Time and again, next-gen companies have promoted the fallacy that mainstream anti-malware is purely reactive, but heuristics, behaviour analysis and blocking, sandboxing, integrity checking, emulation, and even machine learning have been used within the industry for a very long time: to ignore all these moves away from simple static signatures makes no more sense than talking about Microsoft Word as if it’s limited to the same functionality as a 1980s line editor.
SANS has also announced that it will share the criteria it has developed for evaluating next-gen tools. There’s certainly a gap there: next-gen vendors are notorious shy of being tested by third-party testing organizations (though several have joined AMTSO since VirusTotal put its foot down regarding test-shy participants). And one vociferous reseller of a next-gen product actually launched a site encouraging people to set up their own labs to test with samples obtained from that site. (What could go wrong? Well, I’ll go into that in another article.)

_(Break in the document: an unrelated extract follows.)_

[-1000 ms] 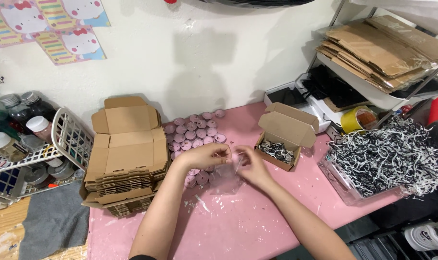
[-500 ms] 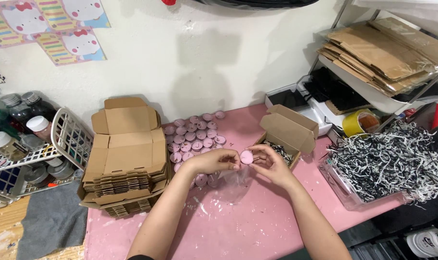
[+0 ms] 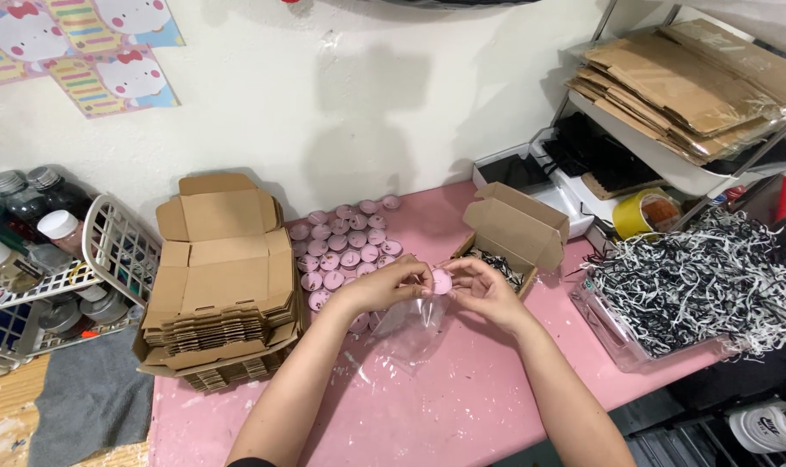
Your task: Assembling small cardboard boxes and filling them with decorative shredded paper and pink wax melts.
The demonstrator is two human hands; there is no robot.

Perhaps SANS will come up with some useful ideas, though I don’t think either SANS or EICAR will put AMTSO out of business just yet when it comes to guidance on product testing. Still, I’m not so dazzled by the mainstream testers as to believe that there is no room for fresh thinking on the topic.
However, if you choose to evaluate its evaluation tools, it’s worth wondering whether those tools are based on a fundamental misunderstanding of first-gen/next-gen technology, and buying in to aggressive and misleading marketing.